+++ DATASET EXTRACT

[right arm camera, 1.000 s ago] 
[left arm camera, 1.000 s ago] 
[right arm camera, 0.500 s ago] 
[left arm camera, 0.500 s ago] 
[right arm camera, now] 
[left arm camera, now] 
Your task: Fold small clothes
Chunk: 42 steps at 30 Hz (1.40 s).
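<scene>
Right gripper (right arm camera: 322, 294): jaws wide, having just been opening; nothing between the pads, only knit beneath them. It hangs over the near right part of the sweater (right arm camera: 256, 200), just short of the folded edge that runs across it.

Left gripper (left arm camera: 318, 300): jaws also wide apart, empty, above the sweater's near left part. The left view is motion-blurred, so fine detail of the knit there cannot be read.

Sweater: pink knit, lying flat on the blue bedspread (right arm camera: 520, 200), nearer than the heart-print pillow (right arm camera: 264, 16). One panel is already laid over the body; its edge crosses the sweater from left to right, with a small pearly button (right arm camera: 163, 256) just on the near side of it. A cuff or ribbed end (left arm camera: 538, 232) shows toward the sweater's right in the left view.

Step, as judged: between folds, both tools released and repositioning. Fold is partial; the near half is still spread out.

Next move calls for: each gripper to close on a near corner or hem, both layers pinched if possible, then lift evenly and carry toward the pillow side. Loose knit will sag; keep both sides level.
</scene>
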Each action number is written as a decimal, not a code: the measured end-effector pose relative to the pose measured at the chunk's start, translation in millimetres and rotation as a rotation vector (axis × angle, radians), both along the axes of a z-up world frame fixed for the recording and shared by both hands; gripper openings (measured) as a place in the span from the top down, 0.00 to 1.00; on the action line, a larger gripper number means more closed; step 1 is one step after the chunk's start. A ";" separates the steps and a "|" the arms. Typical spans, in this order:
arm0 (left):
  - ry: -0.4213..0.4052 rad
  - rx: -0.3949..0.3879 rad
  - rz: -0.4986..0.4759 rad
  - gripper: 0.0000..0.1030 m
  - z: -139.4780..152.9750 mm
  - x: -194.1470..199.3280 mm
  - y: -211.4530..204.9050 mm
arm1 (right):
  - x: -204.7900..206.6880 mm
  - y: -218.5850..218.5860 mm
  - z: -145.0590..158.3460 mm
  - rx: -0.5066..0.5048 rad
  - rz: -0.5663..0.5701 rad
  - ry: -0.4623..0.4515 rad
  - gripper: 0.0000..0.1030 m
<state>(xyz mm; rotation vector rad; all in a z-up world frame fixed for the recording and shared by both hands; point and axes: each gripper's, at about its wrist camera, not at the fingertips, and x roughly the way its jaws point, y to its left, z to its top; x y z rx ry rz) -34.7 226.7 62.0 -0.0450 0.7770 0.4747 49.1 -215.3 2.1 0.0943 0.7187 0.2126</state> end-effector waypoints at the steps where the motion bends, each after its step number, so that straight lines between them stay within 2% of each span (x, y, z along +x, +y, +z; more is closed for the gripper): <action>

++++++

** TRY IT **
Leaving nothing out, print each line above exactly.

** RESPONSE **
[right arm camera, 1.000 s ago] 
[left arm camera, 1.000 s ago] 
[right arm camera, 0.500 s ago] 
[left arm camera, 0.500 s ago] 
[right arm camera, now] 
[left arm camera, now] 
Your task: Fold small clothes
Chunk: 42 steps at 30 Hz (1.40 s).
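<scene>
Right gripper (right arm camera: 322, 294): jaws wide, having just been opening; nothing between the pads, only knit beneath them. It hangs over the near right part of the sweater (right arm camera: 256, 200), just short of the folded edge that runs across it.

Left gripper (left arm camera: 318, 300): jaws also wide apart, empty, above the sweater's near left part. The left view is motion-blurred, so fine detail of the knit there cannot be read.

Sweater: pink knit, lying flat on the blue bedspread (right arm camera: 520, 200), nearer than the heart-print pillow (right arm camera: 264, 16). One panel is already laid over the body; its edge crosses the sweater from left to right, with a small pearly button (right arm camera: 163, 256) just on the near side of it. A cuff or ribbed end (left arm camera: 538, 232) shows toward the sweater's right in the left view.

Step, as judged: between folds, both tools released and repositioning. Fold is partial; the near half is still spread out.

Next move calls for: each gripper to close on a near corner or hem, both layers pinched if possible, then lift evenly and carry toward the pillow side. Loose knit will sag; keep both sides level.
</scene>
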Each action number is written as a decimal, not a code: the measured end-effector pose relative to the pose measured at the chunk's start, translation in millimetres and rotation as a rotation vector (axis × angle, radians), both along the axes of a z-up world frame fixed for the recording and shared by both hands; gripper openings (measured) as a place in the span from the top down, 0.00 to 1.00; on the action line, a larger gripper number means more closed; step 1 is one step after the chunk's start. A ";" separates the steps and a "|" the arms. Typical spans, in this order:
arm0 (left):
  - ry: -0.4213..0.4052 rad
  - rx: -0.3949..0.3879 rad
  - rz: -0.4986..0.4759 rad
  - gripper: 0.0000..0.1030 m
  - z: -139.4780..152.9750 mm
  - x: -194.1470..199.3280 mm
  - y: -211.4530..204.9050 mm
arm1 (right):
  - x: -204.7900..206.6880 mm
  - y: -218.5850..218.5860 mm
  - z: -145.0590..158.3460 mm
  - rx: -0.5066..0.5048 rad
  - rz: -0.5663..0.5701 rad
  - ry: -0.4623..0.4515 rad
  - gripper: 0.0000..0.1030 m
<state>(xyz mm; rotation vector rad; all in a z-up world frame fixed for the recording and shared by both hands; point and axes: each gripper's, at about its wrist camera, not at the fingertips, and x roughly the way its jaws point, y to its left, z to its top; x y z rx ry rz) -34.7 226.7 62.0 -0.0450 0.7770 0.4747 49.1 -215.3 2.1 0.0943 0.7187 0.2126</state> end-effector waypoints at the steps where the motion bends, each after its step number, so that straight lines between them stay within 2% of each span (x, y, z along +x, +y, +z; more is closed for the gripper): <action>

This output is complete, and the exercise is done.